To get there from the courthouse, I have to pass under the monstrosity known as the Alaska Way Viaduct—a noisy, ugly mass of concrete and steel that sits just east of the waterfront. On this beautiful Monday I ate my fish and chips in a little park a couple of blocks due south of Ivars, while enjoying the spectacular view and, of course, bathed in the deafening sound of traffic on the Viaduct.
I don’t spend a lot of time in downtown Seattle, so maybe I just don’t “get it.” But to me, the Viaduct completely and utterly destroyed any sense of beauty and serenity that might otherwise be found on the spectacular Seattle waterfront. Really…it stinks.

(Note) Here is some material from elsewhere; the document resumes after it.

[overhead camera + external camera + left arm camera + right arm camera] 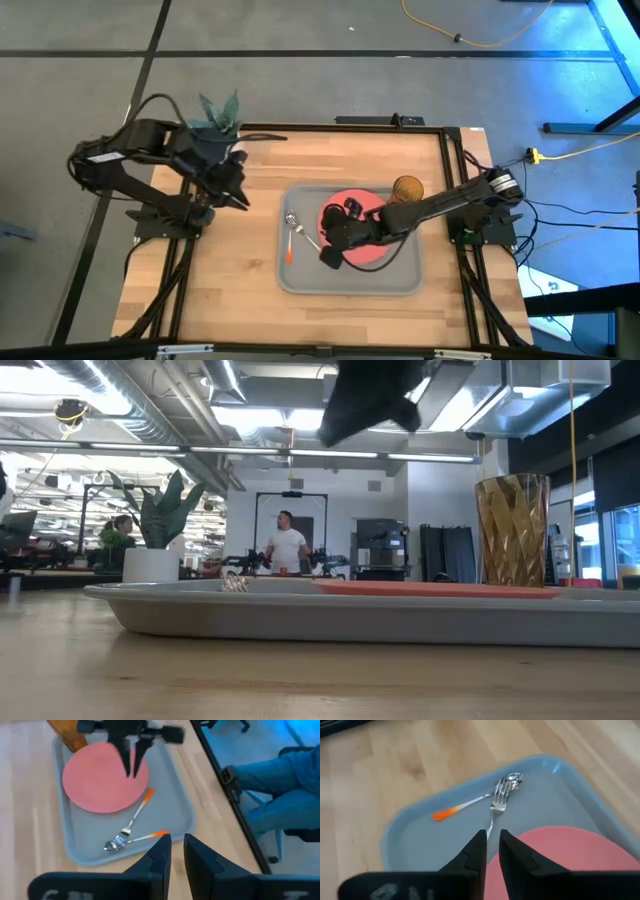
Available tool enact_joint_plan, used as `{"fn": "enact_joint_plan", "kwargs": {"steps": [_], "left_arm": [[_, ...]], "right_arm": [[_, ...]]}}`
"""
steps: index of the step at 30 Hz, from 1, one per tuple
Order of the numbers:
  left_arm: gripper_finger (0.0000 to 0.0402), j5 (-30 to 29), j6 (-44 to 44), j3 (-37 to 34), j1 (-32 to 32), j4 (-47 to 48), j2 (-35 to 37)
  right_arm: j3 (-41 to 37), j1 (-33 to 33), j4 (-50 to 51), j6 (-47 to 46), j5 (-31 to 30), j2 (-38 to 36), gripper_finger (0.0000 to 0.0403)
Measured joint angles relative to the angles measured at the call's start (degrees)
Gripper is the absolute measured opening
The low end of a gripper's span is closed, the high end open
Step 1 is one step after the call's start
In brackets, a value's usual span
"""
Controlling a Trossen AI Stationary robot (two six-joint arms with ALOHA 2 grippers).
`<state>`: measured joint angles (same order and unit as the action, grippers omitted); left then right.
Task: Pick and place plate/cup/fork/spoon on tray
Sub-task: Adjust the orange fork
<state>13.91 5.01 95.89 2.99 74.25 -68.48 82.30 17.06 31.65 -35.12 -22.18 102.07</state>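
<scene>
From above, the right gripper (331,257) hovers over the tray (400,282), its fingers slightly parted and empty; plate (368,247) beneath, cup (407,189) behind. Its wrist view shows the fork (498,800) and spoon (470,803) crossed just ahead of the fingers (apparently just set down). The left gripper (178,851), fingers narrowly apart and empty, waits off the tray above the desk (230,270).

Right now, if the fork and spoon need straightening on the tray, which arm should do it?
Probably the right. Its gripper hangs over the tray beside the fork and spoon, holding nothing. The left gripper waits off the tray.
</scene>
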Motion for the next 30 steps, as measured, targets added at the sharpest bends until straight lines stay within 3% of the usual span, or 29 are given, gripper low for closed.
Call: {"fn": "enact_joint_plan", "kwargs": {"steps": [5,11,30], "left_arm": [[0.0045,-0.4,-4.5,0.0,2.3,0.9,3.2],[0.0045,-5.7,-8.4,-0.1,4.5,1.4,5.8],[0.0045,-6.2,-6.8,0.0,5.1,2.2,8.5]], "right_arm": [[0.1,-1.6,-5.5,-0.7,3.2,3.2,0.0053],[3.8,-3.9,-7.1,-1.8,8.1,8.3,0.0053],[15.5,-7.8,2.6,-4.5,9.8,22.6,0.0053]]}}
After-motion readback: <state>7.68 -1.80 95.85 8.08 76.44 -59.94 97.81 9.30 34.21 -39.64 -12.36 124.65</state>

Apparently not everyone shares my opinion:
The 2.2-mile viaduct is viewed by many as an aging waterfront misfit but was considered unique and “very clever” as a structure and a highway bypass when it was opened in 1953. That makes it ‘historically significant,’ ” said Art Skolnik, a land use consultant.
Skolnik, a longtime advocate of repairing and preserving the viaduct, said he’ll ask the Governor’s Advisory Committee on Historic Preservation to on Friday nominate the viaduct for placement on the National Register of Historic Places.
Historically significant my ass! It’s an ugly, dirty, noisy blemish on the landscape. In fact, it’s hard to imagine anything more disturbingly invasive, or more destructive of the potential for the Seattle waterfront, aside from, say, using the space to store dead bodies or nuclear waste (maybe…I mean, nuclear waste is much quieter).
At the time it was opened “it was a big solution to a difficult problem,” Skolnik said. “Back then it was cheered.”
…until people actually thought about being pedestrians on the waterfront!
We can learn from our mistakes. Tear the fucking thing down! And vow to never, EVER make that mistake again!